Your goal: Look through the entries that follow and return each line that has the string "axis".

──────

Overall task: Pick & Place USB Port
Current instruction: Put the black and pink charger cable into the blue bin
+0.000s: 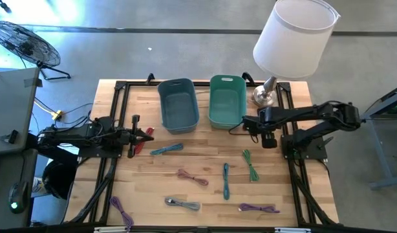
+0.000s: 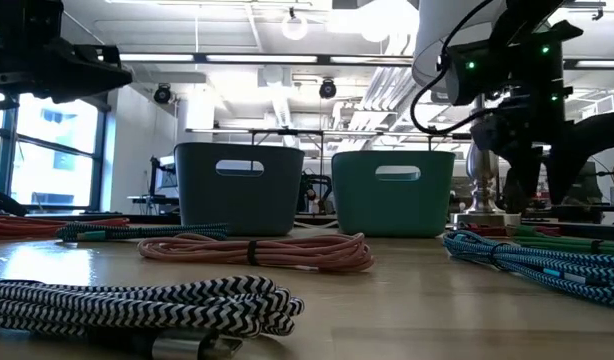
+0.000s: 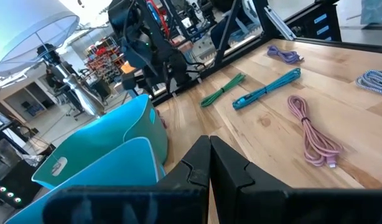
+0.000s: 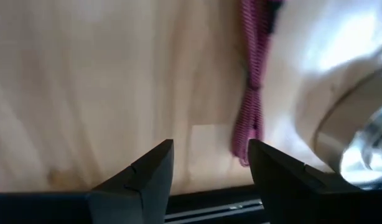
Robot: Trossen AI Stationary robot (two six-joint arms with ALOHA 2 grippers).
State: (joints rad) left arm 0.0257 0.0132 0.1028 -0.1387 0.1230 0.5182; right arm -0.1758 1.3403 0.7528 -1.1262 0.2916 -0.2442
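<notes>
Left hand (image 1: 147, 134) clenched empty near the table's left edge; right hand (image 1: 245, 122) released beside the green bin (image 1: 227, 101).

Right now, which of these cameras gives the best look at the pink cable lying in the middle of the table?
The left wrist view: the pink cable lies close and whole on the table, its plug visible. The high view shows it tiny among other cables. The low view sees it edge-on as a flat coil. In the right wrist view I cannot find it.

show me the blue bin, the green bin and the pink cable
blue bin (image 1: 178, 105), high view, on its inside floor.
green bin (image 1: 227, 102), high view, on its inside floor.
pink cable (image 1: 193, 177), high view, on the middle of the bundle.
</notes>
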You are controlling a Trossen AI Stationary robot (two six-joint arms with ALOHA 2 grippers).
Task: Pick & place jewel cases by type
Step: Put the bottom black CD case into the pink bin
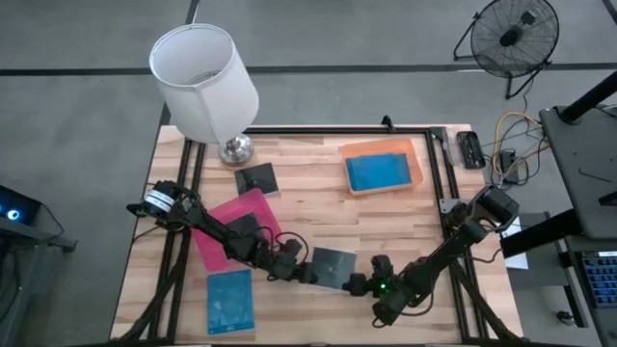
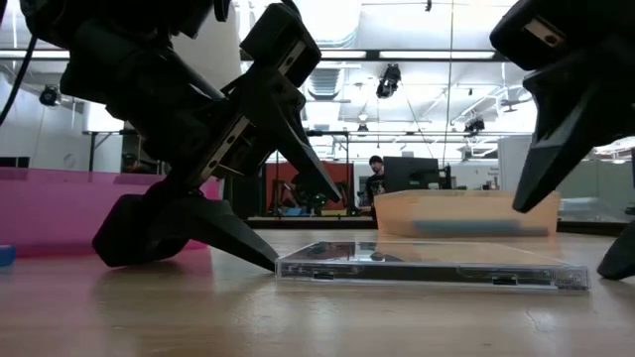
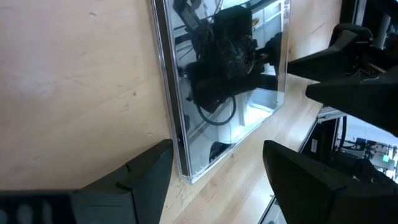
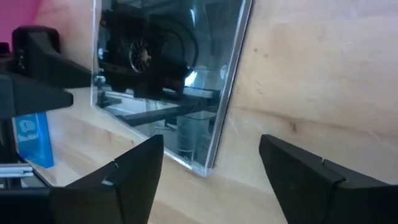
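Wooden table (image 1: 318, 217) under a lamp | dark jewel case (image 1: 334, 265) flat at lower centre, held by neither arm | left gripper (image 1: 310, 274) open at its left edge, right gripper (image 1: 362, 283) open at its right | advise: one gripper squares to an edge, the other backs off | pink tray (image 1: 217, 246) lies left.

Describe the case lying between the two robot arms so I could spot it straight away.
Start at the pink tray on the wooden table's left side, then look toward the near edge, where the two grippers face each other. Flat on the bare wood between them lies a dark jewel case. Unlike the other dark cases, one by the lamp base and one on the pink tray, it has fingers on both sides.
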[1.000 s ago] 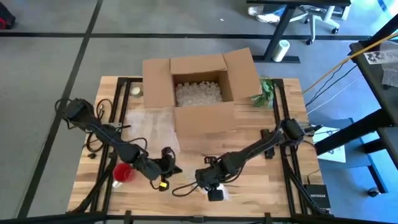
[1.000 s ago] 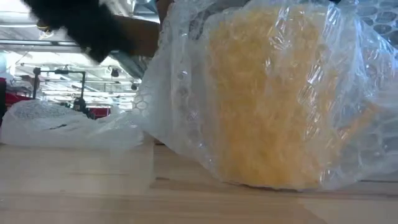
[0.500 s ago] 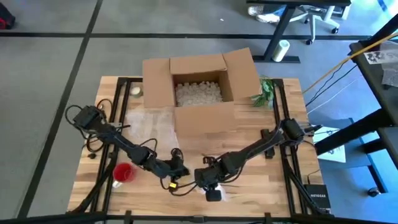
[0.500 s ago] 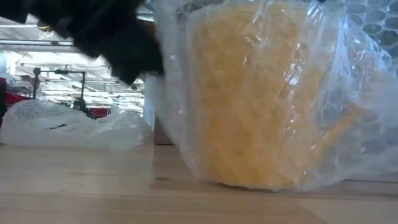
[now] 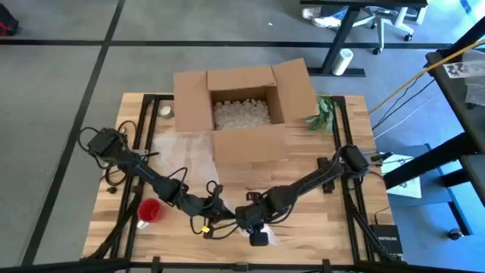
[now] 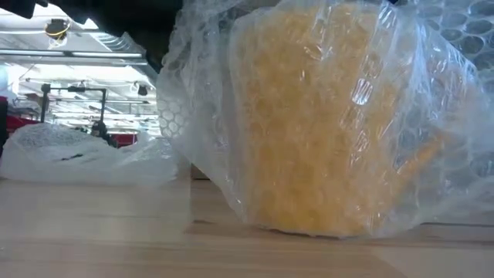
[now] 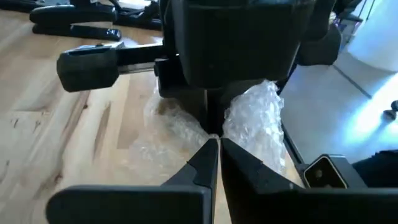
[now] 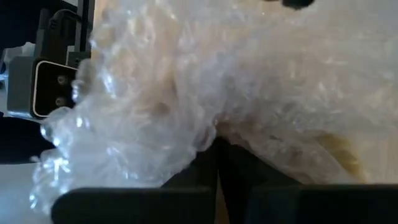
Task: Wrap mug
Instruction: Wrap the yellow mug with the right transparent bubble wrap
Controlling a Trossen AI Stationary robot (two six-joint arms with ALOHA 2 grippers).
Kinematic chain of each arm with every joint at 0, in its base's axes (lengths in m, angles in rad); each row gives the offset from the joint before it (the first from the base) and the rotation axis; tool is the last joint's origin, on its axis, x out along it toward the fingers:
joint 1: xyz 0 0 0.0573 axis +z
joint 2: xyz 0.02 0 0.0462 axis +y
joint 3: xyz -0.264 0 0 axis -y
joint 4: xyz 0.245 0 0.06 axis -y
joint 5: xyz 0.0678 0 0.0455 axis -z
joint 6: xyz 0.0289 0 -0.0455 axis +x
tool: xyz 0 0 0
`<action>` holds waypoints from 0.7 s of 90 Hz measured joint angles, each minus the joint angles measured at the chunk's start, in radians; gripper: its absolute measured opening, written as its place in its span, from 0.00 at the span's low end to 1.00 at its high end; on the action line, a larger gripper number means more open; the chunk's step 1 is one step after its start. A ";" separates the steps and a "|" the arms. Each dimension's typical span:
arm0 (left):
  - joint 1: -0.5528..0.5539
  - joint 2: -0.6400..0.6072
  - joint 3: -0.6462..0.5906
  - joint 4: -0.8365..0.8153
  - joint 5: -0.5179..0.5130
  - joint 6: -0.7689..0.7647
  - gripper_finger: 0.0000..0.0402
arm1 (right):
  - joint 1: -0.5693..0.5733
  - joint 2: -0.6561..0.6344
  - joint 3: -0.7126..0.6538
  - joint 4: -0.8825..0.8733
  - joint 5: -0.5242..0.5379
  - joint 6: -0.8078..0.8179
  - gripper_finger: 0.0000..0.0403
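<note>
The yellow mug (image 6: 309, 123) stood on the table (image 5: 326, 220) near its front edge, loosely swathed in bubble wrap (image 6: 193, 116). The left gripper (image 7: 214, 146) was pinched shut on a fold of wrap; the right gripper (image 8: 217, 152) likewise. To finish the turn well, both should pull the sheet taut around the mug without tipping it.
</note>
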 joint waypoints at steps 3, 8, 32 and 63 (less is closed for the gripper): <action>0.000 -0.004 0.000 0.005 -0.002 0.009 0.00 | 0.000 0.001 0.000 0.001 0.000 0.000 0.00; 0.000 -0.010 0.000 0.021 0.001 0.020 0.00 | 0.000 0.001 -0.001 0.002 -0.001 0.000 0.00; 0.013 0.016 0.007 0.037 0.072 -0.026 0.00 | -0.003 0.002 -0.002 0.037 0.003 0.001 0.00; 0.018 0.125 0.143 -0.062 0.134 -0.027 0.00 | -0.012 0.003 0.069 -0.082 0.040 0.080 0.00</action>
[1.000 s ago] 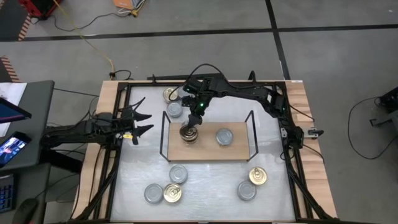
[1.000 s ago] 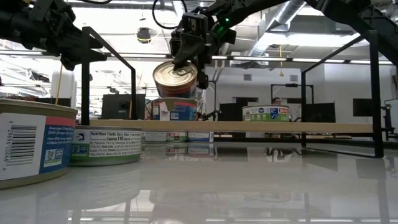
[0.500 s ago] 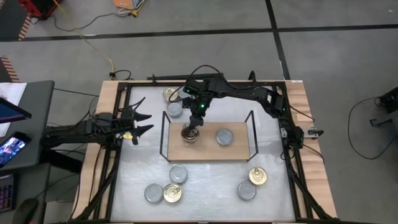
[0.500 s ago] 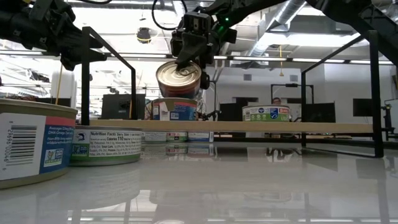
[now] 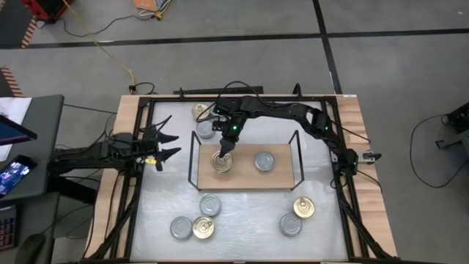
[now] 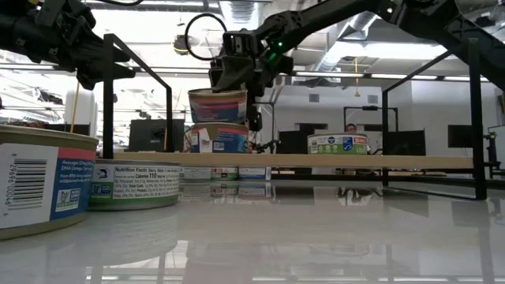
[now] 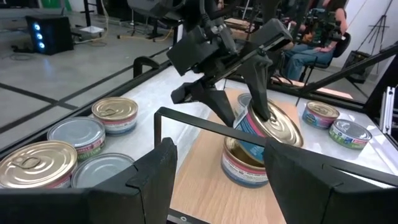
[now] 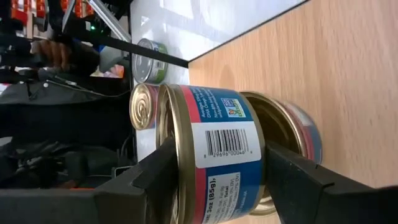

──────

Response area:
Kinematic chain of each arm with every joint at 0, in its base's axes (lengths in m, angles in rad); each row gives the offset from the joint before it (the first from the base) and the rotation axis; tool is the last joint's origin, on its axis, x out along it toward the fingers:
joint 1: xyz 0 0 0.0573 axis +z
joint 2: xyz 0.02 0 0.0462 axis +y
joint 3: xyz -0.264 0 0 axis -y
joint 4: xyz 0.245 0 0.06 axis -y
joint 5: xyz 0.0678 0 0.0455 axis -z
joint 6: xyz 0.0289 0 -0.0455 axis +x

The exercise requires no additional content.